Apache Apex: OSS Incubator Project for Batch and Stream Processing

Chase HooleyNovember 16th, 2015Last Updated: November 14th, 2015

0 25 9 minutes read

I am very pleased to be given the opportunity to guest blog on the MapR site, leveraging a blog which was published on the DataTorrent web site on Sep 9, 2015. MapR is one of our key strategic partners in the Hadoop and big data ecosystem. We share a lot of the same philosophies and guiding principles—like providing our customers and users with a true enterprise-grade product and a very fault-tolerant, highly-available system. We are also very pleased to be working with MapR on a series of business and partnership initiatives. We are looking forward to the Meetup coming up next week, sponsored and hosted by MapR at their office.

In this blog post, I would like to provide some detail on what Apache Apex is, and why it’s important.

Apache Hadoop has been around for over a decade. It has become the de facto big data platform, allowing enterprises to transform their business operations by turning big data into something useful, meaningful, and revenue-generating. Hadoop promised the enablement of big data without incurring the costs you would normally think such powerful processing systems would demand. This tremendous promise of transforming business operations continues to fuel high growth in the industry.

It all got started when Hadoop engineers at Yahoo! asked, “How can we build an efficient search indexing capability?” The ensuing iterations and some inspiration resulted in the MapReduce programming model. Although powerful, MapReduce wasn’t perfect. Mastering MapReduce required a steep learning curve. Migrating applications to MapReduce required an almost complete rewrite. Equally worrisome was the fact that MapReduce had a batch processing paradigm and “compute going to data” at its core, thus posing a deterrent to Hadoop realizing its true potential. Expectedly enough, MapReduce was an impediment that did little to bolster productization of big data. Not to be deterred, there were faster substitutes for MapReduce. Just like Hadoop, these models required deeper expertise, were tough to operate and difficult to master. As such, Hadoop disrupted the way big data needs were handled, but remained largely under-productized. A decade after Hadoop was started, only a small percentage of big data projects are in production. Data is growing rapidly and the ability to harness big data has become a decisive competitive advantage. MapReduce impedes this demand (actually more of a scramble) to transform into a data-driven business.

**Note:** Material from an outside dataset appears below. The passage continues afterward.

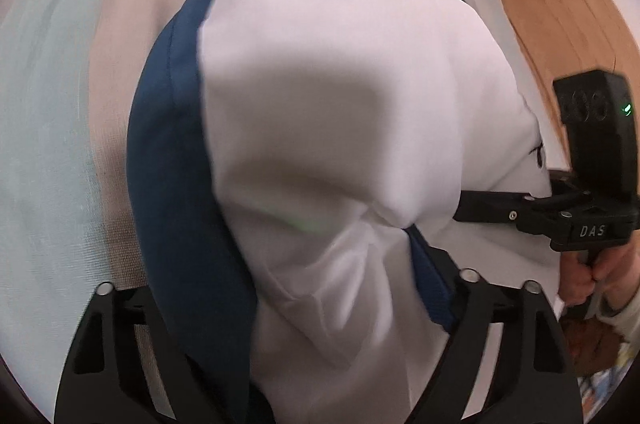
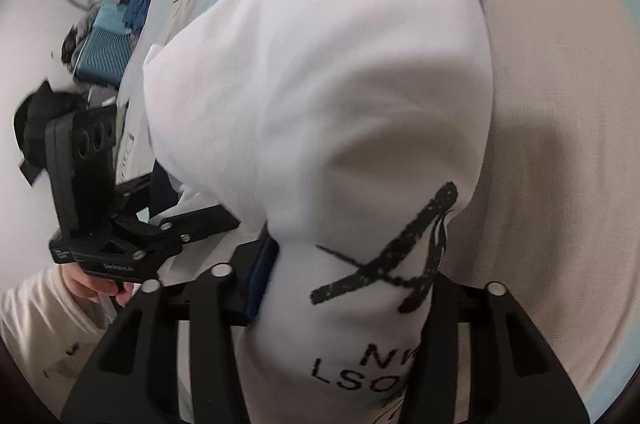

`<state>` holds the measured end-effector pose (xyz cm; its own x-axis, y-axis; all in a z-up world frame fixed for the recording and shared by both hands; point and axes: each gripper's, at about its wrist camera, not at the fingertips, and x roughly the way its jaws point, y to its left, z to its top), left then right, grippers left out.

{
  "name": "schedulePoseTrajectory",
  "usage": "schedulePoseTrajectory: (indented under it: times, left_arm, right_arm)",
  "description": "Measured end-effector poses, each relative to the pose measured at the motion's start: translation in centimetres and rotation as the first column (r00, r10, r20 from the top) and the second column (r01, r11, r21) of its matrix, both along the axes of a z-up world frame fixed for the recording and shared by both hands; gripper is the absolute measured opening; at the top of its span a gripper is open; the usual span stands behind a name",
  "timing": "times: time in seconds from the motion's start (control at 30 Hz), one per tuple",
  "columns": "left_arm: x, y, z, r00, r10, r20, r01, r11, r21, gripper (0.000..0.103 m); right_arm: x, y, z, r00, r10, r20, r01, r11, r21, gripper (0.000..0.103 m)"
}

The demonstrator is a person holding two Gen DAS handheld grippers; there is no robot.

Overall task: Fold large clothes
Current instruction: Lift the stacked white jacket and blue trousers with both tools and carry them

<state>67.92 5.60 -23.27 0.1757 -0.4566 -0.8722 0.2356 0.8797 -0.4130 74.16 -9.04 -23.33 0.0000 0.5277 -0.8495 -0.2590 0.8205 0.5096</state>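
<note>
White cloth of the garment (image 1: pixel 320 103) (blue-trimmed) bunches between both tools: left gripper (image 1: pixel 320 336) and right gripper (image 2: pixel 340 336) each pinch it.

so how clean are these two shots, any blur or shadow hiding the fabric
Left wrist view: the white garment is soft with motion blur, a grey shadow across its middle, and the surroundings smear at the fisheye edge. Right wrist view: sharper, the black print readable, with only the background room blurred.
</note>
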Motion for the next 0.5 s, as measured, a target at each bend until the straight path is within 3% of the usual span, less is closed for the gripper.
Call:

In hindsight, it is clear that in the early days, the subsequent success of Hadoop was not anticipated. If they had anticipated Hadoop’s success, the question would have been, “What can we do with massively distributed resources?” The answer to this question, which came about soon after, was YARN (Hadoop 2.0), the next generation Hadoop. For the first time, YARN brought the capability of exploring how distributed resources handling big data could perform “a lot of things,” thus going beyond the early MapReduce paradigm, and in a way beyond batch or even compute-going-to-data paradigms. YARN presented the capability to allow big data to not just become big in size, but broader in use cases. With its enabling capability as a Hadoop facilitator, YARN has pushed Hadoop towards realizing its true potential. The Hadoop predicament is similar to what cellphones would have been without the more popular features such as messaging and internet connectivity. In their early years, cell phones upset the landline market, but did not foster an immediate market furor until it transformed into the new-age “smartphone” with impressive features. YARN is most certainly the enabling factor for big data dreaming bigger and wider, and with it, Hadoop 2.0 is now a true de facto distributed operating system.

What’s needed is bleeding edge YARN-based platforms capable of radically realizing Hadoop’s potential

Now is the right time to not only productize big data, but to see how setting it in motion can ensure realization of greater business goals. A Herculean task, this demands platforms that are easy to deploy, require nothing beyond everyday IT expertise, and can effortlessly integrate with an existing IT infrastructure while ensuring ease of migration. The new age Hadoop platforms need to be designed with an approach to reduce time-to-market by shortening the application lifecycle, from building to launching, thus quickening the realization of revenue for businesses. They will also have to reduce time for developers to develop, DevOps to operationalize, and finally reduce time to insight for business. Platforms such as these will need to learn, adapt, and change to meet the burgeoning needs of the big data world.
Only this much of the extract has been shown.